Acrylic Paint
33″x33″
Part of my series commemorating those whose lives have been lost to police brutality and anti-black violence.
Her death has hit me hard. Maybe it’s the age – she was 28, like me. She was hanging out with her nephew and playing video games, something i used to do a lot with my oldest nephew. Maybe it’s that she was just home doing things most people do, and ended up being senselessly murdered for no reason at all. A beautiful soul, just gone. In an instant.

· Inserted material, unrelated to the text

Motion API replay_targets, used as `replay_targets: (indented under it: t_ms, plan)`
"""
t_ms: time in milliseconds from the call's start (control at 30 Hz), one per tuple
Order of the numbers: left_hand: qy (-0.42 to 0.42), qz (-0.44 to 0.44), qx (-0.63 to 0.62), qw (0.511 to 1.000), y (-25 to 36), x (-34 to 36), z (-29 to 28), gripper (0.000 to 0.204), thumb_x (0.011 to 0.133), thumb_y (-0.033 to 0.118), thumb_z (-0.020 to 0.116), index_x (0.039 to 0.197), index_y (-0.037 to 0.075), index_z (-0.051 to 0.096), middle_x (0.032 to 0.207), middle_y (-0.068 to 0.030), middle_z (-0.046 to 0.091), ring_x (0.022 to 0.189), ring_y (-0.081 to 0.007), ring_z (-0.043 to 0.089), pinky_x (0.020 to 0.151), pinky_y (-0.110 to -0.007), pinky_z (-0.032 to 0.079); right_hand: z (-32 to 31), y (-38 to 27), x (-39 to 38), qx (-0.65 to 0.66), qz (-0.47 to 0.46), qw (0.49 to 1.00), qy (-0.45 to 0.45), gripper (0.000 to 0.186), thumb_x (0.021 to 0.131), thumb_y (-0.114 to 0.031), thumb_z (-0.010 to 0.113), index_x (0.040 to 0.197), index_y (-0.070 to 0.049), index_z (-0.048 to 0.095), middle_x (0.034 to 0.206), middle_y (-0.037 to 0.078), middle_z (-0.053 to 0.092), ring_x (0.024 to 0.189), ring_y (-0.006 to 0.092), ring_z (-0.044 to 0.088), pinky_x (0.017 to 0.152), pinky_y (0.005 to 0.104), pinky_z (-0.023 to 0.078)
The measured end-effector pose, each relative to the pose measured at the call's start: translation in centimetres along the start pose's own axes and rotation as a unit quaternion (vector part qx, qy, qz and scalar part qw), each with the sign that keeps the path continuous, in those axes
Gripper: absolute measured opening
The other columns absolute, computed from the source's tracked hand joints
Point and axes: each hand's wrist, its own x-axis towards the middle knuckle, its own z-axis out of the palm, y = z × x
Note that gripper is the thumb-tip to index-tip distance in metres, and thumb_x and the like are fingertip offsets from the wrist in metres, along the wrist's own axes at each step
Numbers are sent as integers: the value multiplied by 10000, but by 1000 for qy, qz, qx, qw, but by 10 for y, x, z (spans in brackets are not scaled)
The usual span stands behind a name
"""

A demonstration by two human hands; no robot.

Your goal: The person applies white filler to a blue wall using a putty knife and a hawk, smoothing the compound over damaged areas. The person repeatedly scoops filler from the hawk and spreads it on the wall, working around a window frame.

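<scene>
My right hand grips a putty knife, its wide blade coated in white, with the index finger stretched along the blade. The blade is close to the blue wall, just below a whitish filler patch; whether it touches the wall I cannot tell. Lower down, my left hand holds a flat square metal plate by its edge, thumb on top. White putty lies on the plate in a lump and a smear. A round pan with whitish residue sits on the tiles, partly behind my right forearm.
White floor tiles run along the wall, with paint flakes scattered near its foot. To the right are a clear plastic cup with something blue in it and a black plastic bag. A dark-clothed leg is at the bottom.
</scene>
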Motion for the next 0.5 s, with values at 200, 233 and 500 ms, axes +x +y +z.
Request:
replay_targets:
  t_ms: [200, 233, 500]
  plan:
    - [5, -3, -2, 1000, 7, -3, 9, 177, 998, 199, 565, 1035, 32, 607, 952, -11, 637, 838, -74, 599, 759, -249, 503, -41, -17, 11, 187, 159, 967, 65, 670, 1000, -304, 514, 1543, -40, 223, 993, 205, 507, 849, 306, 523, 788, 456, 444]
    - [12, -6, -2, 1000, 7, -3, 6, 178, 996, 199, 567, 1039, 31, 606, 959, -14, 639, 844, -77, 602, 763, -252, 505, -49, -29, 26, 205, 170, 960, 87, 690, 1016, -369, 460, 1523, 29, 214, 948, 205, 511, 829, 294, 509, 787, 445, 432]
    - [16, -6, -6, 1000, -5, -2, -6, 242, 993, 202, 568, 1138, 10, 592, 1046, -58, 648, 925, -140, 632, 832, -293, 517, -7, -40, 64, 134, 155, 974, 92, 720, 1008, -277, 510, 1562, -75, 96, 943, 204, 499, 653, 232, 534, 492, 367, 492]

Yet as much as I feel similar to her, some things are devastatingly different. The chances that anything like this would happen to me, a white woman, are so infinitesimally small that it’s irrelevant to even speculate. Yet inexplicable murders at the hands of law enforcement of POC (who are doing nothing other than living an average American life) are so frequent they aren’t even a shock. I think of my husband and our biracial children. I cannot take their safety for granted the way I was raised to take my own for granted. How easily could it have been a story about him? About any one of his family members?
When people speak of white privilege, they are not saying “I think all white people are rich”. They are speaking of things like this. The inherent privilege (advantage) of being able to expect safety in your own home. Of trusting that a call to the police will result in you being helped. Of being able to own or even hold a gun and never fear that anyone assumes nefarious motives. Of trusting that your murder would be taken seriously and the perpetrator punished accordingly.
I know that none of the devastation and helplessness that I feel holds a candle to what her family and black Americans as a whole must feel. The pain, fear, rage of so many who have yet another item in the long list of things that cannot safely be done “while black”. Things I have never had to give a second thought to. Walking home. Selling loose cigarettes. Playing at the park. Holding a toy gun. Sit in your own home. How many people cannot feel safe even in their OWN HOME?
We need to do better. We need to train better. We need to expect better. If the issue is training, why aren’t we implementing serious training reforms in law enforcement? If the issue is a “few bad apples”, why aren’t those bad apples being eradicated before they murder people (most have a documented history of problematic behavior and speech)? Why are entire departments lying for, covering for, planting evidence for, and continually enabling those bad apples? If racism is such a serious thing that most everyone gets unbelievably angry at even the mention of such a word directed at them, why don’t we actually take racism and racist acts seriously?
We, as a country, need to actually square up and deal with the horrors of our racist past and the ways that has continued to today. It cannot be left in the past because it is not the past. It is our present and will continue into our future if we do not consciously and intentionally tear down the systems and mindsets upholding oppression.
She’s looking to the future that she will never get the chance to experience. The medicine she’ll never get the chance to practice. The games she’ll never get to play with family. The family she’ll never get the opportunity to build herself. Her life mattered.